Dong, X.T., Jiang, H., Li. Y. and Yang, B.J., 2019. Arrival time picking of microseismic data by using SPE algorithm. Journal of Seismic Exploration, 28: 475-494. The accuracy of the arrival time picking has deep influence on hypocenter location which is the core part of microseismic exploration, so arrival time picking plays a significant role in microseismic date processing. However. at this stage, the arrival picking of microseismic signals with low signal-to-noise ratios (SNR) are problematic because these valid signals are usually obscured by random noise, so it is difficult to obtain the arrival time of microseismic signal accurately by the conventional methods, especially the horizontal components in microsiesmic signals. In order to solve this technical issue, the valid signals in microseismic data is highlighted by the multi-scale and multi-direction features of Shearlet transform, and because of the vibration track’s difference between the valid signals and noise, the polarization analysis is applied to process the Shearlet coefficients.
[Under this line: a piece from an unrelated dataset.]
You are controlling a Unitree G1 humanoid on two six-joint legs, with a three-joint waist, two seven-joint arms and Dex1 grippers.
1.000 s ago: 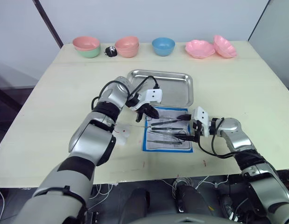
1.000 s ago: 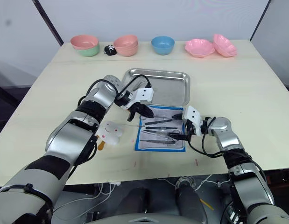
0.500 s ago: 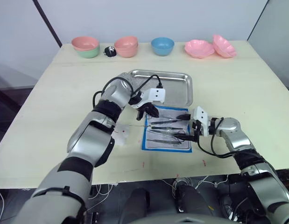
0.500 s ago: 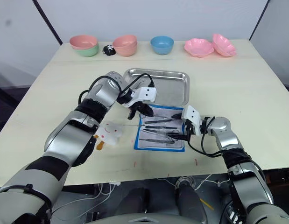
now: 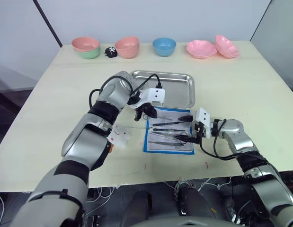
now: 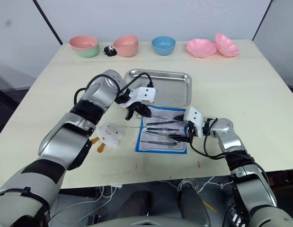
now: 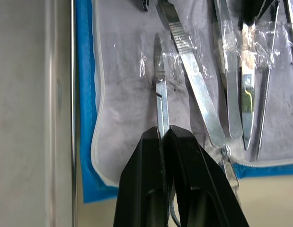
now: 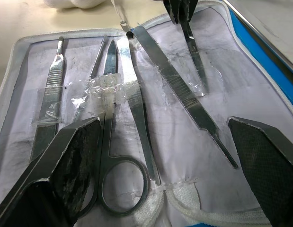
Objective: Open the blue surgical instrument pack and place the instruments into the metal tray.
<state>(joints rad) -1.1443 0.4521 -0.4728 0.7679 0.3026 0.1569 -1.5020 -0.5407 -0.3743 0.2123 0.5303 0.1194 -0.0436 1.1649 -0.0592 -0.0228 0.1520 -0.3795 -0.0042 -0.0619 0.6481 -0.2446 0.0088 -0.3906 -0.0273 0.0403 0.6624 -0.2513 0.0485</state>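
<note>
Now: left gripper (image 7: 165, 137), fingers pinching one thin blade among the instruments (image 8: 137, 101), has drifted toward the metal tray (image 5: 177, 92); opened blue surgical instrument pack (image 5: 148, 144) lies just near of it; right gripper (image 8: 165, 156) spread, waiting; first transfer underway.

Bare metal tray (image 5: 177, 90) just beyond the blue surgical instrument pack (image 5: 148, 144) — open room above both. Near edge blocked by the right gripper (image 5: 197, 134), far-left corner by the left gripper (image 5: 147, 114).
</note>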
Also, through the introduction of entropy and the proposal of weight factor, three-dimensional (3D) weighted entropy algorithm is constructed, so as to achieve the purpose of processing the three components together. Several synthetic and field data examples with different kinds of noise demonstrate the effectiveness and robustness of the Shearlet transform-polarization analysis-3D weighted entropy (SPE) algorithm in arrival time picking of microseismic data.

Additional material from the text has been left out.